In a rare sign of resistance, rebellions erupted in late 1952, and again shortly after Stalin’s death in 1953. The next year the camps were shuttered.
Free to go, those who had family waiting for them back home left. Those who didn’t stayed. In some cases their laid-off jailers lived nearby.
Meanwhile, with the camps abolished, Karaganda turned boomtown. The 1960s saw a new wave of Jews: young professionals or recent graduates either ordered to the Soviet empire’s outer reaches to fill a need, or seeking work opportunities in the “virgin soil” of Kazakhstan.
Jewish professors were instrumental in creating Karaganda’s medical school, which became one of the Soviet Union’s finest, says local Jewish activist Alexander Abramovich.
“They knew they wouldn’t be deported from here,” Abramovich says with a smile.

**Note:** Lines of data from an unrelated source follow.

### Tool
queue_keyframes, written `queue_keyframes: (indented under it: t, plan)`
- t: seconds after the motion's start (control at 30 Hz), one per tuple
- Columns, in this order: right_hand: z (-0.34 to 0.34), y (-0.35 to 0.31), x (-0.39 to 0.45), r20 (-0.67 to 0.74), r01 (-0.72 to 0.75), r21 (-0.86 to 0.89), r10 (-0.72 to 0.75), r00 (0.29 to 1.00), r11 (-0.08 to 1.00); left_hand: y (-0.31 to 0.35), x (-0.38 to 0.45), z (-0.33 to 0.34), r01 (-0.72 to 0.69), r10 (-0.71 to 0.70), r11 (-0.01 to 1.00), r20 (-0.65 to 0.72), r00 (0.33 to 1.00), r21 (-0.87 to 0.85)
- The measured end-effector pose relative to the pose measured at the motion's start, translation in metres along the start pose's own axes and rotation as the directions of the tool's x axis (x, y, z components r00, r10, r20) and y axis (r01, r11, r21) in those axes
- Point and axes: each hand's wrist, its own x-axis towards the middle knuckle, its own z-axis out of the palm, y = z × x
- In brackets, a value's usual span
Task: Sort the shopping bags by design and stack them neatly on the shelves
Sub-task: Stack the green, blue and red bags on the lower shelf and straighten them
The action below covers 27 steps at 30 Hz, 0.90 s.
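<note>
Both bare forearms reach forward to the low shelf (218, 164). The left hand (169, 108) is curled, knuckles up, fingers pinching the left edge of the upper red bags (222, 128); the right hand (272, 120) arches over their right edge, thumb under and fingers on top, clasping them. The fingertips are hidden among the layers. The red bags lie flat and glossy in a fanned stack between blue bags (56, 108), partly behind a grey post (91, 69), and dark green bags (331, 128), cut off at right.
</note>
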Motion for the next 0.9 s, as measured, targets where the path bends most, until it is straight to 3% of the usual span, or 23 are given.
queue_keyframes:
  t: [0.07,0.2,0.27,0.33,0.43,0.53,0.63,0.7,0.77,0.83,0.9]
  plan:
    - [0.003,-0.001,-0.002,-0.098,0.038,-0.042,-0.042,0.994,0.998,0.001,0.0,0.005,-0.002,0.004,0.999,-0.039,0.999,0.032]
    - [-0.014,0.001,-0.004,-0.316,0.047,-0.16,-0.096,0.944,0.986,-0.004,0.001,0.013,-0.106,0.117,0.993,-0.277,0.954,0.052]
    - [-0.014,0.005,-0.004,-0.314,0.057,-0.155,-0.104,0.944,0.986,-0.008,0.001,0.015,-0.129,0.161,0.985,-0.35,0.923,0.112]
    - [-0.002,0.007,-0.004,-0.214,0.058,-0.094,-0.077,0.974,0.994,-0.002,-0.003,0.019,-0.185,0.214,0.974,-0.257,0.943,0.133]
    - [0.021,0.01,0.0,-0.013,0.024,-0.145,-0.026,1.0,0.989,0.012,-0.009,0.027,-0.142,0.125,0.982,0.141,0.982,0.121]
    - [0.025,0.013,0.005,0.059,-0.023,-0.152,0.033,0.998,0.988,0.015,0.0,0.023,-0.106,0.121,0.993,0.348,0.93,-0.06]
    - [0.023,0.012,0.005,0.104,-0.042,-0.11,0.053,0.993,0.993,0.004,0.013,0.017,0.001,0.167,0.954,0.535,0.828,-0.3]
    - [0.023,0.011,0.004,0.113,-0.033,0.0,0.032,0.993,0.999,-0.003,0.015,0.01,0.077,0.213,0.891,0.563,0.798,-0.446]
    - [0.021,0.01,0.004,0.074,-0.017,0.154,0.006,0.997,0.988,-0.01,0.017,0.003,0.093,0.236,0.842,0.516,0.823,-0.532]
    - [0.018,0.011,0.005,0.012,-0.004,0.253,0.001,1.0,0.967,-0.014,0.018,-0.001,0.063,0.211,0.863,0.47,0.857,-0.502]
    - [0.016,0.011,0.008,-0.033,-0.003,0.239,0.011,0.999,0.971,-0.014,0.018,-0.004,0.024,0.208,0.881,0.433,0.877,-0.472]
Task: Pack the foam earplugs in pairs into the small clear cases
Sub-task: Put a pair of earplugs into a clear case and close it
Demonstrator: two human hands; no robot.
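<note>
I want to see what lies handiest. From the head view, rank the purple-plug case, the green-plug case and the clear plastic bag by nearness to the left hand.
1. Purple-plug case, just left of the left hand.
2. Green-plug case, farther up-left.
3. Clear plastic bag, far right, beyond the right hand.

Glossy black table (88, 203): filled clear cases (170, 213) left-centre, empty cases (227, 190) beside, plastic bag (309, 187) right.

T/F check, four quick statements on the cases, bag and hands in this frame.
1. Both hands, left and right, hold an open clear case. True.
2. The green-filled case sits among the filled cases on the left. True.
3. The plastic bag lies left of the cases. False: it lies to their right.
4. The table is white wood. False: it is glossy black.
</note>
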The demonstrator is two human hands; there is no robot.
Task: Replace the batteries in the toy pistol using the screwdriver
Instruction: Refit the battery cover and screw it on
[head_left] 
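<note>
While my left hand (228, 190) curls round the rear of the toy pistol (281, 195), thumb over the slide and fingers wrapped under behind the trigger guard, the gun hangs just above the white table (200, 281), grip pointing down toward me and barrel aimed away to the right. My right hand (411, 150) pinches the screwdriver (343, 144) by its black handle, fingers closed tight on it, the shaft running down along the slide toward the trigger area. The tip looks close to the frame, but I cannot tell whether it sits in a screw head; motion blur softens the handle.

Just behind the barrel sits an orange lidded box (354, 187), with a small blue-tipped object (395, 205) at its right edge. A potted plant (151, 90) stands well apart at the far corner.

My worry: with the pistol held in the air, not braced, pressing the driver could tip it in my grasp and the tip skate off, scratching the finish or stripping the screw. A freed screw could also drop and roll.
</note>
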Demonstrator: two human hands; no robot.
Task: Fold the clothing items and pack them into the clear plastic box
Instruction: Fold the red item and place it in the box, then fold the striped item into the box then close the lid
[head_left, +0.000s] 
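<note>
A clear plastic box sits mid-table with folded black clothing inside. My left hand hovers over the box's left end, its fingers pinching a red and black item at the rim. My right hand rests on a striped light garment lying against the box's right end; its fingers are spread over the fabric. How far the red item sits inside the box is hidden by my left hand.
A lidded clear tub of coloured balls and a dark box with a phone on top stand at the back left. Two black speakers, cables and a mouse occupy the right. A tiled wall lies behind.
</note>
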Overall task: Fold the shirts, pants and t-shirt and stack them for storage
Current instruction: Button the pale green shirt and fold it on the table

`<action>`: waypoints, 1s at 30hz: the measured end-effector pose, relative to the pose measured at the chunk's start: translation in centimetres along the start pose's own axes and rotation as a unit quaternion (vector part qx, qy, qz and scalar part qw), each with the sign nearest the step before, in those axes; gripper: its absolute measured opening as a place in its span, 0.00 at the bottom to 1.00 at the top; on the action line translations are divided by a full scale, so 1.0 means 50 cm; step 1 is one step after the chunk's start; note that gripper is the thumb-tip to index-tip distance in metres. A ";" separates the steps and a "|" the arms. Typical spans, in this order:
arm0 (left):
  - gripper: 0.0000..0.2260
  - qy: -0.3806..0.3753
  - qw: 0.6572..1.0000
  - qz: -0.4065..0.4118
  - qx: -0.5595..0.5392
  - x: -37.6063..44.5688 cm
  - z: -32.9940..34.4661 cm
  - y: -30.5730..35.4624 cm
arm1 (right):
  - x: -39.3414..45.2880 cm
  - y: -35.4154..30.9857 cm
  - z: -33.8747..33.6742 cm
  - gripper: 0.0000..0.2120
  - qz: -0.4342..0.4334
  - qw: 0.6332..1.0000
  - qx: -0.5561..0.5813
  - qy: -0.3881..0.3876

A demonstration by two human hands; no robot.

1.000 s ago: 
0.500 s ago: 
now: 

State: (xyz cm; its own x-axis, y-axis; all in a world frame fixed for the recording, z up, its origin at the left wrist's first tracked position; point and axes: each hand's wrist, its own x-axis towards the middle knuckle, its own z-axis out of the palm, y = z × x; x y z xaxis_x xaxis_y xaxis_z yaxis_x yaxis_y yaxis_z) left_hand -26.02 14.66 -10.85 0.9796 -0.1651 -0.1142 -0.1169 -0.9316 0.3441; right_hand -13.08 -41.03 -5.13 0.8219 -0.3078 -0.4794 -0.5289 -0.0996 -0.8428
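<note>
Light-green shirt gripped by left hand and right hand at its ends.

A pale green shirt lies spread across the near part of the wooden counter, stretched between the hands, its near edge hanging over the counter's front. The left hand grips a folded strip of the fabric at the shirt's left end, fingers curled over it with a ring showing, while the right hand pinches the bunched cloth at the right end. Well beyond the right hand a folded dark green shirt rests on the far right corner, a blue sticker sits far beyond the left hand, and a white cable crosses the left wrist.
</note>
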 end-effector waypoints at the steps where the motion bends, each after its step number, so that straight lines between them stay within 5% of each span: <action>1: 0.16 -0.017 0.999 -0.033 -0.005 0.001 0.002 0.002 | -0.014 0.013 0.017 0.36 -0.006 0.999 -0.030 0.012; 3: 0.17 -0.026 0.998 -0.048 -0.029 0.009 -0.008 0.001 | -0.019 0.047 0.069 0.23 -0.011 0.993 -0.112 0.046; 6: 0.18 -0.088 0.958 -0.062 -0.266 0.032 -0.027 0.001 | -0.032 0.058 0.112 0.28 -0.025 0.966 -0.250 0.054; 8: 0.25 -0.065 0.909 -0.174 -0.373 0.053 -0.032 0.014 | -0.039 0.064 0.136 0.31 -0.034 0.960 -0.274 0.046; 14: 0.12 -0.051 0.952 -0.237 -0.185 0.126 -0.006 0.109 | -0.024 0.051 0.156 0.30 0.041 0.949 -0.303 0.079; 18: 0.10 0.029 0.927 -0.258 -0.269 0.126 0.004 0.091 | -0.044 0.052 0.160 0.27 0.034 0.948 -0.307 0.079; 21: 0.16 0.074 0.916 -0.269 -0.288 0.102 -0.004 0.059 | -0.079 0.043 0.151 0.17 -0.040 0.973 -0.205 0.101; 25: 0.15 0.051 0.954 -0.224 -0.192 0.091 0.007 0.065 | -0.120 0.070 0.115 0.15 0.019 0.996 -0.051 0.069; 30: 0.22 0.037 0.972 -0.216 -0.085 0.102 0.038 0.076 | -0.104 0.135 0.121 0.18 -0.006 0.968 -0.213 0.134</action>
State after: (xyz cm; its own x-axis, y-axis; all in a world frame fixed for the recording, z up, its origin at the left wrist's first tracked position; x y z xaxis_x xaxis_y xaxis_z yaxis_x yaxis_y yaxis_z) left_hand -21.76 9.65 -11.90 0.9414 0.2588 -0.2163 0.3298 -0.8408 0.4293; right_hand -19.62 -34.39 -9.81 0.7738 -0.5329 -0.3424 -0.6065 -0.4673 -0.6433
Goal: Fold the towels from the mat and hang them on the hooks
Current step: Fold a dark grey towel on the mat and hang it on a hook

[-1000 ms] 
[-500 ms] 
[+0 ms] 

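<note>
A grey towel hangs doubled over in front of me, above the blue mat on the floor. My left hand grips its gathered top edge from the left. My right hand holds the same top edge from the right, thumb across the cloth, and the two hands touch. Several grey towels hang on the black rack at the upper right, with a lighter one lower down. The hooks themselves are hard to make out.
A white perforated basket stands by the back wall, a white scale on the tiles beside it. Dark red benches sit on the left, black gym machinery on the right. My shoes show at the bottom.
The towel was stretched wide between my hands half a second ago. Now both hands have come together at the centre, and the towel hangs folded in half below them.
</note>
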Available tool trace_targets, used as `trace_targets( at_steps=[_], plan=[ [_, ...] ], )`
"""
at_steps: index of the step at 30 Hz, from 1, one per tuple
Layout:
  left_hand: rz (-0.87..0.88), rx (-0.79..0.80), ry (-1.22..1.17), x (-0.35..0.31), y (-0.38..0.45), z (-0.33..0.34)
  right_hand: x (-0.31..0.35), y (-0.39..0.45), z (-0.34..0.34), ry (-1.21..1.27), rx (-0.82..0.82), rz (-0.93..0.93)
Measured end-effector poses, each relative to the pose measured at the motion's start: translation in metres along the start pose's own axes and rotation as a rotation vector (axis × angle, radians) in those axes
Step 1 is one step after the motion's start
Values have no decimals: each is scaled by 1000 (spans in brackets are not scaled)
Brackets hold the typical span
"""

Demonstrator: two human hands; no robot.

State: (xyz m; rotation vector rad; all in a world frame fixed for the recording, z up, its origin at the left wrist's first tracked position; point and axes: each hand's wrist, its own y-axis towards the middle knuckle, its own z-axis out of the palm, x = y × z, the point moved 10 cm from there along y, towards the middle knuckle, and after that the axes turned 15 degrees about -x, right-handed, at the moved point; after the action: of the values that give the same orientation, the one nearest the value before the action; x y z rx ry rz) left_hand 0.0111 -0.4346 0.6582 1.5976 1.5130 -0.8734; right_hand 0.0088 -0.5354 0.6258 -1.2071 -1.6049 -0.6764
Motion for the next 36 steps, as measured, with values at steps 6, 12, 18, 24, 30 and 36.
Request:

Today, little commemorates Karaganda’s notorious past beyond the sleepy village of Dolinka, the administrative center of the camp network, 30 miles southwest of the city.
On one side of the road to Dolinka is a former labor camp, recognizable by its watchtower — conveniently it’s been converted into a prison for garden-variety criminals. On the other side is a village of yellow sandstone homes built exclusively for officers who ruled the gulag.
In Dolinka itself, abandoned barracks that once housed women are crumbling from age and neglect. The commander’s villa is inhabited, though, with two satellite dishes planted in the front yard. A memorial museum sees a trickle of somber visitors, many of whom have come to learn about the fate of loved ones.
Moscow continues to withhold many files, says museum director Marina Klyshnikova, perhaps because of sensitivity over the perpetrators.
“Some of them are still alive,” she says.
Molotov-Luchanskiy says his grandmother spoke daily about her earlier life until she died in 1980 at age 81. Speaking Yiddish, she would tell him tales of the camp and of his grandfather.
“She wanted me to know that life wasn’t so simple, or so easy,” Molotov-Luchanskiy says.
“Hers was actually a story of a happy woman,” he adds. “In life she had a great purpose, a great love and great suffering. She thought it was everything an ordinary Jewish girl could want.”